British sailors who landed on Barbados in the 1620s at the site of present-day Holetown on the Caribbean coast found the island uninhabited. As elsewhere in the eastern Caribbean, Arawak Indians may have been annihilated by invading Caribs, who are believed to have subsequently abandoned the island.
From the arrival of the first British settlers in 1627-28 until independence in 1966, Barbados was under uninterrupted British control. Nevertheless, Barbados always enjoyed a large measure of local autonomy. Its House of Assembly, which began meeting in 1639, is the third-oldest legislative body in the Western Hemisphere, preceded only by Bermuda’s legislature and the Virginia House of Burgesses.
As the sugar industry developed into the main commercial enterprise, Barbados was divided into large plantation estates which replaced the small holdings of the early British settlers. Some of the displaced farmers relocated to British colonies in North America. To work the plantations, slaves were brought from Africa; the slave trade ceased a few years before the abolition of slavery throughout the British empire in 1834.
Local politics were dominated by plantation owners and merchants of British descent. It was not until the 1930s that a movement for political rights was begun by the descendants of emancipated slaves. One of the leaders of this movement, Sir Grantley Adams, founded the Barbados Labour Party in 1938.
Progress toward more democratic government for Barbados was made in 1951 when universal adult suffrage was introduced. This was followed by steps toward increased self-government, and in 1961, Barbados achieved internal autonomy.
From 1958 to 1962, Barbados was one of 10 members of the West Indies Federation, and Sir Grantley Adams served as its first and only prime minister. When the federation was terminated, Barbados reverted to its former status as a self-governing colony. Following several attempts to form another federation composed of Barbados and the Leeward and Windward Islands, Barbados negotiated its own independence at a constitutional conference with the United Kingdom in June 1966. After years of peaceful and democratic progress, Barbados became an independent state within the British Commonwealth on November 30, 1966.

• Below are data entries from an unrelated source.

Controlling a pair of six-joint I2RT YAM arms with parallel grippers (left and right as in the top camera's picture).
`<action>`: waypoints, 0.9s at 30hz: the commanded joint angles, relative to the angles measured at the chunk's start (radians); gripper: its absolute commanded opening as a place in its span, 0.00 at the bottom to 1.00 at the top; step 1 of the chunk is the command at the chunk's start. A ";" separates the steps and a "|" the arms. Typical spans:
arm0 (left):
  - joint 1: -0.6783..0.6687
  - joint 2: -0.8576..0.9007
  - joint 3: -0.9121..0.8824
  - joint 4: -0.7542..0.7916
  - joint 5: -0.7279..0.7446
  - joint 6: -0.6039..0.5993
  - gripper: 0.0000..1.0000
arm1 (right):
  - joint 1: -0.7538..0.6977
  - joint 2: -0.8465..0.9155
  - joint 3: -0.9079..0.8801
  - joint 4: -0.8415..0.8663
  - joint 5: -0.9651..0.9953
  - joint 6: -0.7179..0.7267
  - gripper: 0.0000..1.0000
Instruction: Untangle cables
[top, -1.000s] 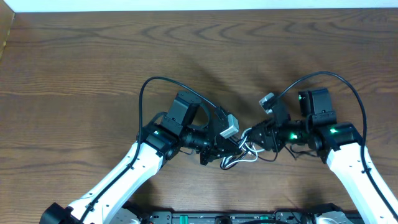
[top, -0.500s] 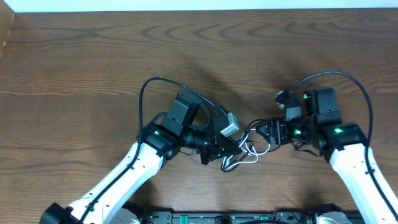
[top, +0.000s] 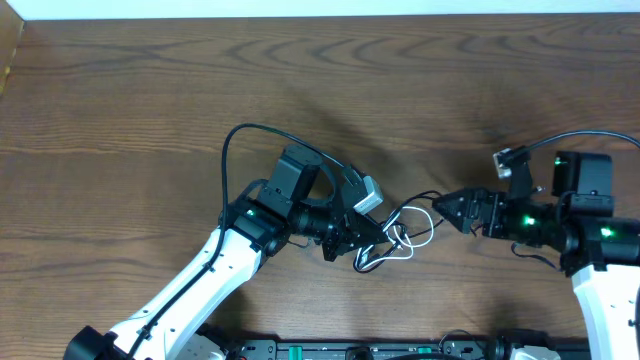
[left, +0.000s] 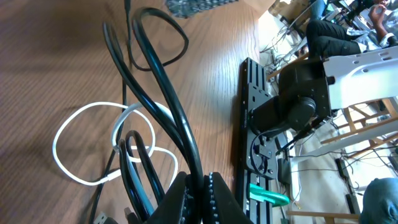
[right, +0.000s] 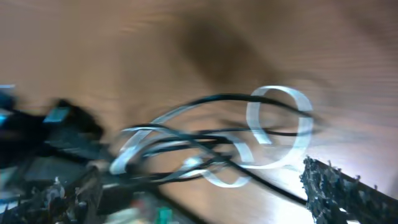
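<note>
Nearest us, the left pincer (left: 198, 186) is clamped shut on the black cables (left: 176, 115), which rise out of its tips and curl away over the worktop (top: 150, 90). Just beyond them the white cable (right: 280, 93) lies in loose loops on the wood, crossing the black ones. Together they make one tangle in the near middle of the worktop, between both arms. Further right, the right pincer (top: 450, 206) stands wide open, gripping nothing, just beside the tangle's outer black loop.
</note>
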 joint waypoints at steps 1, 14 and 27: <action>0.005 0.004 0.006 0.005 0.006 0.040 0.07 | -0.028 -0.002 -0.020 -0.002 -0.394 0.081 0.95; -0.009 0.005 0.006 0.019 0.010 0.163 0.07 | -0.027 0.000 -0.303 0.305 -0.541 0.375 0.60; -0.018 0.018 0.006 0.039 0.006 0.163 0.08 | 0.007 0.000 -0.356 0.436 -0.593 0.429 0.63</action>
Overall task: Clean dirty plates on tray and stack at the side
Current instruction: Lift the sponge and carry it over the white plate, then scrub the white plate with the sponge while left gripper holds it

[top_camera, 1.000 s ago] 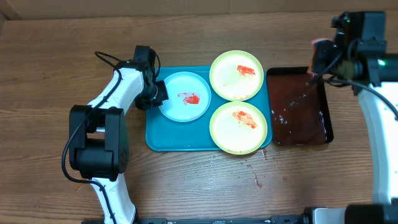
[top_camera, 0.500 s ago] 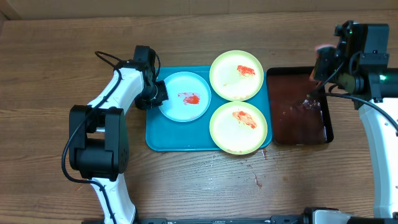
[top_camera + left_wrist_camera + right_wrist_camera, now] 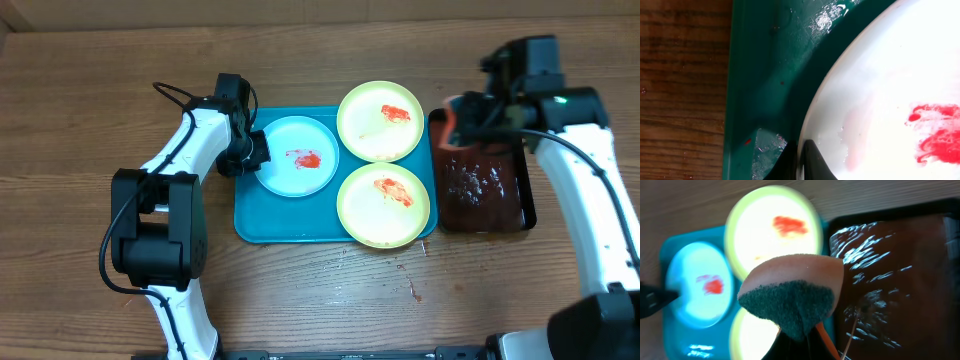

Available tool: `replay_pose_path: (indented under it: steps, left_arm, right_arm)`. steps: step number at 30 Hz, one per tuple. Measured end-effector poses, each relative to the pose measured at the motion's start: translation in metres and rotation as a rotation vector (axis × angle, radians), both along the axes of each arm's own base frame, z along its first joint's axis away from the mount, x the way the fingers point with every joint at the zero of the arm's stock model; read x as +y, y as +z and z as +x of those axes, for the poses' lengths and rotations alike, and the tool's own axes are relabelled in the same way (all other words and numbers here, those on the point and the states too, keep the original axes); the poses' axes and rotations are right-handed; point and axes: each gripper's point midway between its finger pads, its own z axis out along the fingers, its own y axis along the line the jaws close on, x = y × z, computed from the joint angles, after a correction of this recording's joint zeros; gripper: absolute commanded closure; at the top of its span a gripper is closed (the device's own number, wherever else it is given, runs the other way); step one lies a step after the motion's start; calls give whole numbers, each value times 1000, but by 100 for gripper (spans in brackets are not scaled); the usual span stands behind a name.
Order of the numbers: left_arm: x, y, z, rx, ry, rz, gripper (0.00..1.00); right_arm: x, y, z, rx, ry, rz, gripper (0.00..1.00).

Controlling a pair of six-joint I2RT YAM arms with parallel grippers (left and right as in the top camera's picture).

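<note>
Three plates lie on the teal tray (image 3: 250, 225), each smeared with red sauce: a light-blue one (image 3: 297, 155) at the left and two yellow-green ones (image 3: 380, 121) (image 3: 384, 205) at the right. My left gripper (image 3: 255, 150) is shut on the blue plate's left rim. In the left wrist view its dark fingers (image 3: 801, 155) pinch the edge of the plate (image 3: 880, 100) over the tray (image 3: 760, 75). My right gripper (image 3: 462, 115) hangs over the near-left corner of the dark tray, shut on an orange sponge (image 3: 790, 287) with a dark green scouring face.
A narrower dark reddish tray (image 3: 485, 185) holding wet liquid stands just right of the teal tray. Small red sauce spots (image 3: 415, 290) mark the wooden table in front of the trays. A black cable (image 3: 175, 95) loops behind the left arm.
My right arm has swung left with the sponge, from beyond the dark tray's far right corner to above its left end. The left arm and the plates have not moved.
</note>
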Motion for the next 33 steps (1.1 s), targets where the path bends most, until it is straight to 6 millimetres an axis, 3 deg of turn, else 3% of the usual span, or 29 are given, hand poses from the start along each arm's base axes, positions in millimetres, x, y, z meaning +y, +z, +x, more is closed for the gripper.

Under its constitution, Barbados is a parliamentary democracy modelled on the British system. The governor-general represents the monarch. Control of the government rests with the cabinet, headed by the prime minister and responsible to the parliament.

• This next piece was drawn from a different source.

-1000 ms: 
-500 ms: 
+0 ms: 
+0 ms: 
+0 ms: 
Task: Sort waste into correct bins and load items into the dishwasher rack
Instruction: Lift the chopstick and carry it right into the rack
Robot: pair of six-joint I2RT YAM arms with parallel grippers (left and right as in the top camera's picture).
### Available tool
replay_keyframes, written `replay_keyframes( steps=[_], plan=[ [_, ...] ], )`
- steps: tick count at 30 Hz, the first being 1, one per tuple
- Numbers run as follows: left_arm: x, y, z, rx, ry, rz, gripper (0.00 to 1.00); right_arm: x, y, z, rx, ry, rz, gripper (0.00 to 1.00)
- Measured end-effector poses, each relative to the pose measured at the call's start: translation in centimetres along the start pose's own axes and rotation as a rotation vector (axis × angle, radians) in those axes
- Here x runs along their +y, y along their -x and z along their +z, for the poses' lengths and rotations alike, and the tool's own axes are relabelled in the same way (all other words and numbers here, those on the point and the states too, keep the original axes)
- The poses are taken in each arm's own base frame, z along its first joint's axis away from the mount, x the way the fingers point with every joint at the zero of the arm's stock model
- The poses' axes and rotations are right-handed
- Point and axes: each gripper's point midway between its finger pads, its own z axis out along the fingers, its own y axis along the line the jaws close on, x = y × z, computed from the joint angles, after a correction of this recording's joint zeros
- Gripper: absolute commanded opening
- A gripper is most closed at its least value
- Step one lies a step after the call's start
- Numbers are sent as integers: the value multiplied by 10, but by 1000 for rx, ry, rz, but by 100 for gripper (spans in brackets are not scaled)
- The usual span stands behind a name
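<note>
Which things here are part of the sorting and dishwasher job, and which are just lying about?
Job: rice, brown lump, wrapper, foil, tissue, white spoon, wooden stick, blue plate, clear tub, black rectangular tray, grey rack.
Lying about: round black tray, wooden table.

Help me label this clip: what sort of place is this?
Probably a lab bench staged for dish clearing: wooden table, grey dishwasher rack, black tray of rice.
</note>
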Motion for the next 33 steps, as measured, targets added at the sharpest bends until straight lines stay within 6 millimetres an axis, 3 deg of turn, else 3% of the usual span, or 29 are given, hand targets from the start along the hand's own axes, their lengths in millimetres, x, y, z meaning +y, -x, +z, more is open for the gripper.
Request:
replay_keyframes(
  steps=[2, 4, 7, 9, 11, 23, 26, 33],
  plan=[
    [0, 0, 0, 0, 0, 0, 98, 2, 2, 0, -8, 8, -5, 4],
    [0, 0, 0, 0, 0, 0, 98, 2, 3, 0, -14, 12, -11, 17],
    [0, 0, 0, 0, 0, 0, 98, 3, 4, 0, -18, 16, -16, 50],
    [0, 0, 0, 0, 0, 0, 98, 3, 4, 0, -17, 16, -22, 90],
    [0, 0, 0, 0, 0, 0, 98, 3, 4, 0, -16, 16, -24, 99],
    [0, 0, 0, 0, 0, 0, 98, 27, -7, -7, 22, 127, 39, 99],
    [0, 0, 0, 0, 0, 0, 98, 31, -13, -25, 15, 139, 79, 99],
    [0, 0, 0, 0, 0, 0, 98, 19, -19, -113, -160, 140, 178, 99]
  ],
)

The bicameral parliament consists of the House of Assembly and Senate. The 28 members of the House are elected by universal suffrage to five-year terms. Elections may be called at any time the government wishes to seek a new mandate or if the government suffers a vote of no confidence in parliament. The Senate’s 21 members are appointed by the governor-general, 12 with the advice of the prime minister, two with the advice of the leader of the opposition, and seven at the governor general’s discretion.
Barbados has an independent judiciary composed of magistrate courts, which are statutorily authorised, and a Supreme Court, which is constitutionally mandated. The Supreme Court consists of the high court and the court of appeals, each with four judges. The Chief Justice serves on both the high court and the court of appeals. The court of last resort is the Judicial Committee of Her Majesty’s Privy Council in London, whose decisions are binding on all parties. Judges of the Supreme Court are appointed by the governor-general on the recommendation of the prime minister after consultation with the leader of the opposition.
The island is divided into 11 parishes and the city of Bridgetown for administrative purposes. There is no local government. Barbados’ defence expenditures account for about 2.5% of the government budget.